Debtor-in-Possession Revolving Credit and Security Agreement, dated as of February 2, 2023, by and between Old Invacare, PNC Bank, National Association, as lender and agent, the other lenders party thereto, the other borrowers party thereto and the guarantors party thereto.
Superpriority Secured Debtor-in-Possession Credit Agreement, dated as of February 2, 2023, among Old Invacare, the lenders party thereto, Cantor Fitzgerald Securities, as administrative agent, and GLAS Trust Corporation Limited, as collateral agent.
Indenture, dated as of November 19, 2019, by and between Old Invacare and Wells Fargo Bank, National Association, as trustee, and the $72,909,000 aggregate outstanding principal amount of Old Invacare’s 5.00% Convertible Senior Exchange Notes due 2024 issued thereunder, plus certain accrued and unpaid interest.
Indenture, dated as of June 4, 2020, by and between Old Invacare and Wells Fargo Bank, National Association, as trustee, and the $68,875,000 aggregate outstanding principal amount of Old Invacare’s 5.00% Series II Convertible Senior Exchange Notes due 2024 issued thereunder, plus certain accrued and unpaid accretion and interest.
Indenture, dated as of March 16, 2021, by and between Old Invacare and Wells Fargo Bank, National Association, as trustee, and the $69,700,000 aggregate outstanding principal amount of Old Invacare’s 4.25% Convertible Senior Notes due 2026 issued thereunder, plus certain accrued and unpaid interest.

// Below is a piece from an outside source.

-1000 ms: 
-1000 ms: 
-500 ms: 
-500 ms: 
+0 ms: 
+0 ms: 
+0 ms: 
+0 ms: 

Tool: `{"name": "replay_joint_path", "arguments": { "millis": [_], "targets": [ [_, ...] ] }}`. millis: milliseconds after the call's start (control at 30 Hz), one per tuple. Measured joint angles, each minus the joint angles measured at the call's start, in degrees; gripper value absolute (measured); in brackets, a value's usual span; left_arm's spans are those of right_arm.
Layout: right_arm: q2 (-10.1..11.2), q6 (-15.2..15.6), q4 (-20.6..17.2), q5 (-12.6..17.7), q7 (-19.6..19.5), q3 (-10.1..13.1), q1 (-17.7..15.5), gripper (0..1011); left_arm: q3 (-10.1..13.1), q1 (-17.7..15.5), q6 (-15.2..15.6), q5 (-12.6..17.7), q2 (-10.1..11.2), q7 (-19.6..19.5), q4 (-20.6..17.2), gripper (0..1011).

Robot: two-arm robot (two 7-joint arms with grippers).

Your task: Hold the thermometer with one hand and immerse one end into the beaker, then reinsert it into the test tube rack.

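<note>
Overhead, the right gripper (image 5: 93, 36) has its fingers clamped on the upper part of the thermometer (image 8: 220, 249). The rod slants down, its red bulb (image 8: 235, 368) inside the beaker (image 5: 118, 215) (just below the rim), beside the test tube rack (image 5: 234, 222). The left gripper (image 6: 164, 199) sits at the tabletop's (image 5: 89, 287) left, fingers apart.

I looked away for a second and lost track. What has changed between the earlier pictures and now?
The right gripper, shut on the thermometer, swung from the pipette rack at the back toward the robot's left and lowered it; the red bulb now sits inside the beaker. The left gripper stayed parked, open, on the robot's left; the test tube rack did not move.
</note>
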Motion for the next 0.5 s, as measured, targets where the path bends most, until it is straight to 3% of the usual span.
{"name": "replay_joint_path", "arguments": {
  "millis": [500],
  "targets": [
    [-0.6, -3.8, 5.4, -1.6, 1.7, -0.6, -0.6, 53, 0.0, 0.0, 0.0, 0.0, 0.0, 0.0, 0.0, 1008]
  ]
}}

Indenture, dated as of July 26, 2022, by and among Old Invacare, the guarantors party thereto, Computershare Trust Company, N.A., as trustee, and GLAS Corporation Limited, as notes collateral agent, and the $20,739,000 aggregate outstanding principal amount of Old Invacare’s 5.68% Convertible Senior Secured Notes due 2026, Tranche I issued thereunder, plus certain accrued and unpaid interest.
Indenture, dated as of July 26, 2022, by and among Old Invacare, the guarantors party thereto, Computershare Trust Company, N.A., as trustee, and GLAS Corporation Limited, as notes collateral agent, and the $20,736,000 aggregate outstanding principal amount of Old Invacare’s 5.68% Convertible Senior Secured Notes due 2026, Tranche II issued thereunder, plus certain accrued and unpaid interest.

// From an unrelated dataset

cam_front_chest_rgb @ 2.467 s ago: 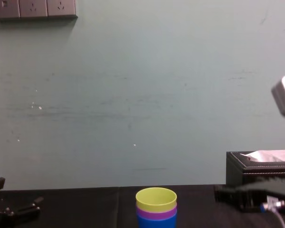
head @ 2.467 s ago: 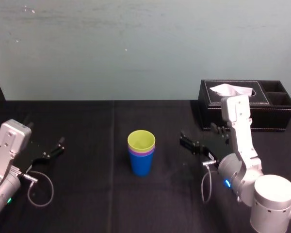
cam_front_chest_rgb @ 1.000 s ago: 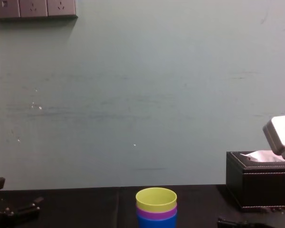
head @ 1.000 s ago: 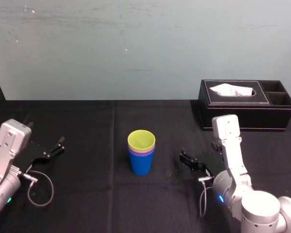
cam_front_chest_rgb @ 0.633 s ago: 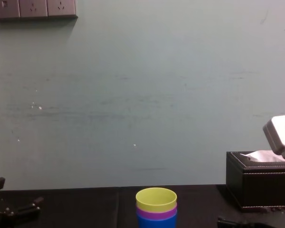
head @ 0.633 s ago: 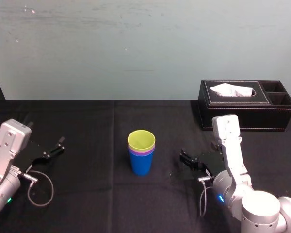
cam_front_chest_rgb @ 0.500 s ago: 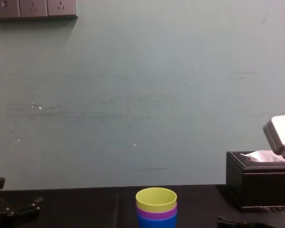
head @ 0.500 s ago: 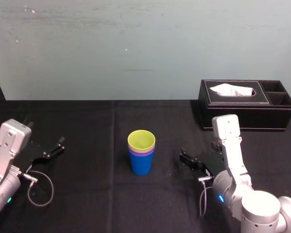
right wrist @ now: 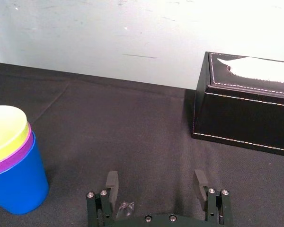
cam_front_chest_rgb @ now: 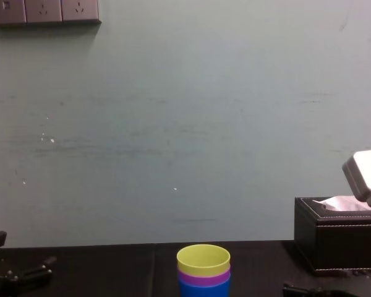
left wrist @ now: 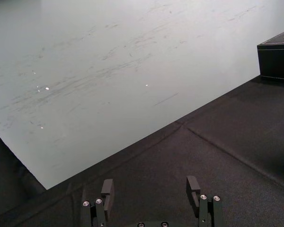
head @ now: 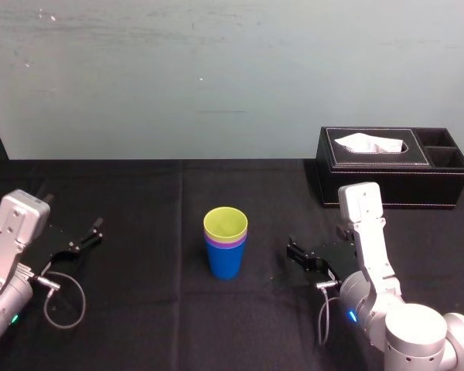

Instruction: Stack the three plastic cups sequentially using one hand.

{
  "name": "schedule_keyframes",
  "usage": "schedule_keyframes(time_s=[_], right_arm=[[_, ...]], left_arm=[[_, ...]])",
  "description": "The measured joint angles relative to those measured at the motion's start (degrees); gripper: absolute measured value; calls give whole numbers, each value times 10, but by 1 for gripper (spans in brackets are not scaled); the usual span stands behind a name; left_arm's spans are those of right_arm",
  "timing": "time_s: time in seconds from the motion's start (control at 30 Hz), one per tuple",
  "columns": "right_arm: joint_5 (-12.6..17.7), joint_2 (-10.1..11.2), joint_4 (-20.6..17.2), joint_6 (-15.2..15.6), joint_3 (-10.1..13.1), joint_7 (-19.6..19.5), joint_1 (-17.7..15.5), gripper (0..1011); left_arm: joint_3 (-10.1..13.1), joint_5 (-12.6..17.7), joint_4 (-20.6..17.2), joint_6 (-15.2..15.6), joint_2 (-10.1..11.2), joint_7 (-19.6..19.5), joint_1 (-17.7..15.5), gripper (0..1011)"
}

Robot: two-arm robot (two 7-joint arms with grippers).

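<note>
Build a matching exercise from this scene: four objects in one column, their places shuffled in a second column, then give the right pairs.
Objects
1. blue tapered plastic cup
2. purple tapered plastic cup
3. yellow-green tapered plastic cup
4. black rectangular tissue box

Places
A. innermost, at the top of the nest
B. standing apart, farther back on the robot's right
C. outermost, at the bottom of the nest
D. nested in the middle

Pairs: 1-C, 2-D, 3-A, 4-B
</note>
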Motion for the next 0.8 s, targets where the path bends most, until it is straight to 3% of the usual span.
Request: schedule_keyframes(time_s=[0.8], right_arm=[[0,0,0,0,0,0,0,1003]], left_arm=[[0,0,0,0,0,0,0,1000]])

Cancellation of Prior Equity Securities
In accordance with the Plan, on the Effective Date, all equity securities in Old Invacare outstanding prior to the Effective Date, including Old Invacare’s common shares without par value (the “Old Common Stock”), were canceled, released and extinguished, and are of no further force or effect without any need for a holder of Old Common Stock to take further action with respect thereto.

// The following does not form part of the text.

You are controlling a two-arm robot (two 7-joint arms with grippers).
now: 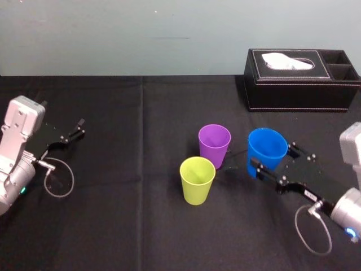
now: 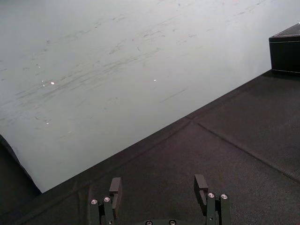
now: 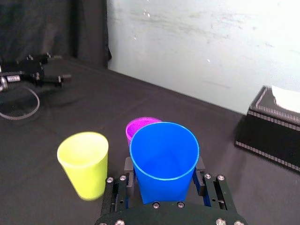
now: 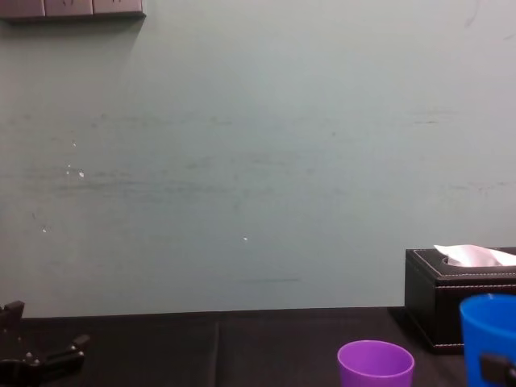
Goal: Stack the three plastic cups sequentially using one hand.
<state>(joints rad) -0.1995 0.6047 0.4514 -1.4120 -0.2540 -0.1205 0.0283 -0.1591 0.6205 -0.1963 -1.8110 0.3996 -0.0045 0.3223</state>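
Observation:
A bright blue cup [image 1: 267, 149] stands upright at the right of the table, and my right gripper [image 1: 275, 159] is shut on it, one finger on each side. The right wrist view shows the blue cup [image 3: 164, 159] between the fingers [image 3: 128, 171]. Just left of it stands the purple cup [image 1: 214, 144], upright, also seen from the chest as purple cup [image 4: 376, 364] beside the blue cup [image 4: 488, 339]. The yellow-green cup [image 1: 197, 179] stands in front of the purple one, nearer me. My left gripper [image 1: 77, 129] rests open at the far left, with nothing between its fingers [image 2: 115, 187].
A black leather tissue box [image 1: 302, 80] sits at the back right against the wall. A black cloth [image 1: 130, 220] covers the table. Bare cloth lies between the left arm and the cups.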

Furthermore, all of Old Invacare’s equity award agreements under any incentive plan, and the awards granted pursuant thereto, were extinguished, canceled, and discharged and have no further force or effect.

Item 2.03.    Creation of a Direct Financial Obligation or an Obligation under an Off-Balance Sheet Arrangement of a Registrant.

The information contained in Item 1.01 above is incorporated by reference into this Item 2.03.
Item 3.02.    Unregistered Sales of Equity Securities.
The information set forth under Item 1.01 of this Current Report on Form 8-K under the heading “Indentures and New Notes” and under 5.03 of this Current Report on Form 8-K under the heading “Series A Convertible Preferred Stock” is incorporated herein by reference.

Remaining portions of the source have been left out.